September 27, 2006 - Meeting Aims to Restore Public Confidence in Election System
Paper: Compton Bulletin, The (CA)
Title: Meeting Aims to Restore Public Confidence in Election System
Both federal and local election experts educate, reassure voters in country's largest election jurisdiction
Date: September 27, 2006
Safeguarding citizens' right to vote and restoring public confidence in the American election system was the hot topic of discussion at Cal State Dominguez Hills last Monday night.
It was there that U.S. Congresswoman Juanita Millender- McDonald held a town hall meeting to educate voters on the election system in place in L.A. County as well as encourage them to continue exercising their rights by heading to the polls come Election Day.
She, along with members of the U.S. Election Administration Commission (EAC) and a representative from the National Institute of Standards and Technology (NIST) - the organization charged with creating guidelines to ensure voting systems nationwide are accurate, reliable, secure and accessible to all - reassured the audience that much is being done to prevent the travesties of the past two presidential elections from happening again.

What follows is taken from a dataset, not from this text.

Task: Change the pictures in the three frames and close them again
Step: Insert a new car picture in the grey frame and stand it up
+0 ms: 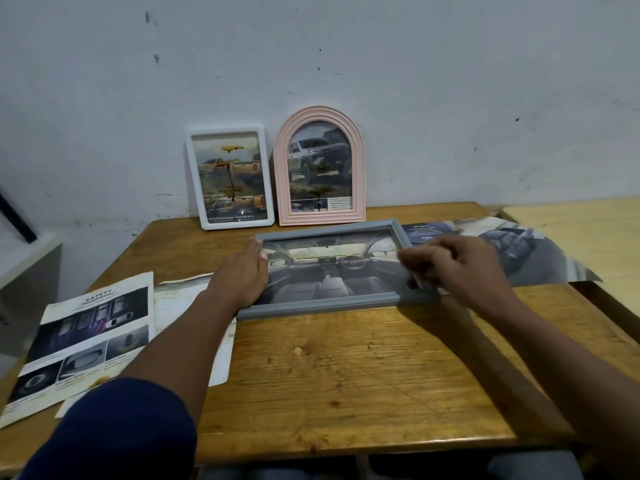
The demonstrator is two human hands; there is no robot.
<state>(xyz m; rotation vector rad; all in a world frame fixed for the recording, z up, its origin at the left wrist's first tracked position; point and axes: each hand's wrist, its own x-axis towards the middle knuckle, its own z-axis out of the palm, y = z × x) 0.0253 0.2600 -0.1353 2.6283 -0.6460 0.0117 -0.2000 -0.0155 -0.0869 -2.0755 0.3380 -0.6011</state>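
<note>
Pale, scuffed wall [415,81] behind, worn wooden table [346,375] in front. Starting far left, a safety leaflet [86,341] lies flat at the table's edge, with loose white papers [180,292] just beside it and partly under the left forearm. Next comes the left hand [242,275], down on the left end of the grey frame [329,304], fingers straight and together along the rail, thumb tip resting on the glass. Behind it, at the back of the table, the white frame [239,224] leans upright against the wall with a picture of pickup trucks in it. Right beside that stands the arched pink frame [320,218], also against the wall, also showing a truck. Front and centre, the grey frame lies across the table between the two hands, face up, with a car-interior picture behind its glass. On its right end sits the right hand [460,268], a little blurred, fingers curled down round the rail and gripping it. Beyond that hand a large glossy car sheet [519,251] spreads out, its far corner hanging over onto a second, lighter table [571,230].
</note>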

"From hanging chads in 2000 to long lines at the polls in 2004, recent elections have brought to light many problems that have plagued the way we administer elections," said Millender-McDonald, the ranking member of the Committee on House Administration, which oversees the federal election process.
Helping America Vote
"We've had an interesting time of voting in the United States," said EAC Commissioner Gracia Hillman, who touched on the struggles first women, then African Americans, then those for whom English is a second language and finally seniors and the disabled have endured to secure the right to vote in an unobstructed and accessible manner.
"Then came the presidential election of 2000, and America quickly learned just how complex a process it is to conduct elections," said Hillman. "All of a sudden a topic that is in fact fundamental to democracy in America became an everyday conversation."
It was the debacle in Florida in 2000 that led to the passing of the Help America Vote Act (HAVA), which aims to help election officials meet the standards and mandates of the law and make certain that every person who casts a vote will have that vote counted as he or she intended it to be. The law, passed in 2002, appropriated millions of dollars to each of the 50 states to replace outdated equipment and conduct voter education.
In fact, according to EAC Commissioner Donetta Davidson, one-third of American voters will for the first time be using new and improved voting machines in the upcoming Nov. 7 election.
Most importantly, said Hillman, HAVA endorses a decentralized voting system, or the conducting of elections on a state-specific basis. This means that state by state, and sometimes even county by county, the voting apparatus and what is required to register to vote or cast a ballot varies.
But what doesn't vary, she said, is the HAVA-mandate that every person who shows up to a polling place on Election Day is entitled to cast a provisional ballot, even if the person's eligibility to vote is in question. In other words, no one should ever be turned away from a polling place without having had the chance to cast a ballot, even if his or her name is not on the list.
Davidson said voting machines - about which many nationwide are rather leery - are only half of the equation. The other focus should be the integrity of the voting process.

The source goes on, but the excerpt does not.